> **Data**
Segment Open

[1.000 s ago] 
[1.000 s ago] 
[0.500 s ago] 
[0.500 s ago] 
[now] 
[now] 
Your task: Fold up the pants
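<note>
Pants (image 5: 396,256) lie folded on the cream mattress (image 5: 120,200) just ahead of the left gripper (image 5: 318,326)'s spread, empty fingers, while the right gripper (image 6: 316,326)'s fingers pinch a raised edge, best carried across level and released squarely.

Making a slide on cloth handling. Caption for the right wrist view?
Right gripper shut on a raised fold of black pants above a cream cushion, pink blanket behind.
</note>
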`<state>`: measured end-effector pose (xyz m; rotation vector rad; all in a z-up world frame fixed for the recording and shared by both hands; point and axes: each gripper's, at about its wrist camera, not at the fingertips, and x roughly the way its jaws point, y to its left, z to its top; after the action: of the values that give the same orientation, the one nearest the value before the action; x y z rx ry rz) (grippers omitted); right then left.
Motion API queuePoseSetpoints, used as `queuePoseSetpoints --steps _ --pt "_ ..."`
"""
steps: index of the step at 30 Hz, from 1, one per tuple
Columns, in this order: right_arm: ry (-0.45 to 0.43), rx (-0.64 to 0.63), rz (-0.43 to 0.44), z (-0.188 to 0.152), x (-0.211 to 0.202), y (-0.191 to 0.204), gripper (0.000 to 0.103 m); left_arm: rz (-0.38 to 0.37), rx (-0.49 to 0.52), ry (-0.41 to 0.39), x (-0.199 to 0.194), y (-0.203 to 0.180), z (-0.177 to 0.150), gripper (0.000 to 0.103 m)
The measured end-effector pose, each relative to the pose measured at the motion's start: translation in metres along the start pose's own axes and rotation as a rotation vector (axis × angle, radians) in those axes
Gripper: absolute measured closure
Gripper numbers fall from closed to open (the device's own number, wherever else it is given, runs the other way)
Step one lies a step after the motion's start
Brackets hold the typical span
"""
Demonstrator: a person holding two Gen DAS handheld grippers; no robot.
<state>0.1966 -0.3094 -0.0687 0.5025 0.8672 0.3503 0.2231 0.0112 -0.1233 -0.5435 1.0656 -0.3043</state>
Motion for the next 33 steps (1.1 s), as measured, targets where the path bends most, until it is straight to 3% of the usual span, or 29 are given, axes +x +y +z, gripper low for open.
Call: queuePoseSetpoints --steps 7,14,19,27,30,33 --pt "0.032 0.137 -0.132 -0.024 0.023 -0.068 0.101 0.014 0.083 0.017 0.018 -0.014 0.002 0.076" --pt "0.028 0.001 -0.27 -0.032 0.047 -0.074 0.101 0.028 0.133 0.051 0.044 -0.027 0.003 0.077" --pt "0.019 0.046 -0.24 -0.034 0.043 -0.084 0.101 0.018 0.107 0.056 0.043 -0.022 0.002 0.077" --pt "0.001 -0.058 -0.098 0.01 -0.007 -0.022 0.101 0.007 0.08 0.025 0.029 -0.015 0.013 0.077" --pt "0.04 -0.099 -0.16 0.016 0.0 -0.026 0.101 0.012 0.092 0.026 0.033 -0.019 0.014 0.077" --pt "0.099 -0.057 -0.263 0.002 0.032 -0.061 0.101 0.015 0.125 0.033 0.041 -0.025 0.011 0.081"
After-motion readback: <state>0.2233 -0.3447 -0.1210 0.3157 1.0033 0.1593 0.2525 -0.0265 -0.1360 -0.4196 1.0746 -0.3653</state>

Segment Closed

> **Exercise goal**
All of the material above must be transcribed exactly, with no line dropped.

> **Reply to the exercise**
[1.000 s ago] 
[1.000 s ago] 
[0.500 s ago] 
[0.500 s ago] 
[now] 
[now] 
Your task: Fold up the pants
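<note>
Pants (image 5: 396,256) lie folded on the cream mattress (image 5: 120,200) just ahead of the left gripper (image 5: 318,326)'s spread, empty fingers, while the right gripper (image 6: 316,326)'s fingers pinch a raised edge, best carried across level and released squarely.

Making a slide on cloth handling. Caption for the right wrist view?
Right gripper shut on a raised fold of black pants above a cream cushion, pink blanket behind.
</note>
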`<state>`: measured end-effector pose (xyz m; rotation vector rad; all in a z-up world frame fixed for the recording and shared by both hands; point and axes: each gripper's, at about its wrist camera, not at the fingertips, and x roughly the way its jaws point, y to its left, z to its top; after the action: of the values that give the same orientation, the one nearest the value before the action; x y z rx ry rz) (grippers omitted); right then left.
Motion API queuePoseSetpoints, used as `queuePoseSetpoints --steps _ --pt "_ ..."`
"""
steps: index of the step at 30 Hz, from 1, one per tuple
Columns, in this order: right_arm: ry (-0.45 to 0.43), rx (-0.64 to 0.63), rz (-0.43 to 0.44), z (-0.188 to 0.152), x (-0.211 to 0.202), y (-0.191 to 0.204), gripper (0.000 to 0.103 m); left_arm: rz (-0.38 to 0.37), rx (-0.49 to 0.52), ry (-0.41 to 0.39), x (-0.199 to 0.194), y (-0.203 to 0.180), z (-0.177 to 0.150), gripper (0.000 to 0.103 m)
The measured end-effector pose, each relative to the pose measured at the motion's start: translation in metres along the start pose's own axes and rotation as a rotation vector (axis × angle, radians) in those axes
Gripper: absolute measured closure
Gripper numbers fall from closed to open (the device's own number, wherever else it is given, runs the other way)
Step one lies a step after the motion's start
Brackets hold the typical span
"""
Demonstrator: a person holding two Gen DAS handheld grippers; no robot.
<state>0.1966 -0.3094 -0.0687 0.5025 0.8672 0.3503 0.2231 0.0112 -0.1233 -0.5435 1.0656 -0.3043</state>
Motion for the next 33 steps (1.1 s), as measured, targets where the path bends most, until it is straight to 3% of the usual span, or 29 are given, axes +x +y +z, gripper low for open.
Call: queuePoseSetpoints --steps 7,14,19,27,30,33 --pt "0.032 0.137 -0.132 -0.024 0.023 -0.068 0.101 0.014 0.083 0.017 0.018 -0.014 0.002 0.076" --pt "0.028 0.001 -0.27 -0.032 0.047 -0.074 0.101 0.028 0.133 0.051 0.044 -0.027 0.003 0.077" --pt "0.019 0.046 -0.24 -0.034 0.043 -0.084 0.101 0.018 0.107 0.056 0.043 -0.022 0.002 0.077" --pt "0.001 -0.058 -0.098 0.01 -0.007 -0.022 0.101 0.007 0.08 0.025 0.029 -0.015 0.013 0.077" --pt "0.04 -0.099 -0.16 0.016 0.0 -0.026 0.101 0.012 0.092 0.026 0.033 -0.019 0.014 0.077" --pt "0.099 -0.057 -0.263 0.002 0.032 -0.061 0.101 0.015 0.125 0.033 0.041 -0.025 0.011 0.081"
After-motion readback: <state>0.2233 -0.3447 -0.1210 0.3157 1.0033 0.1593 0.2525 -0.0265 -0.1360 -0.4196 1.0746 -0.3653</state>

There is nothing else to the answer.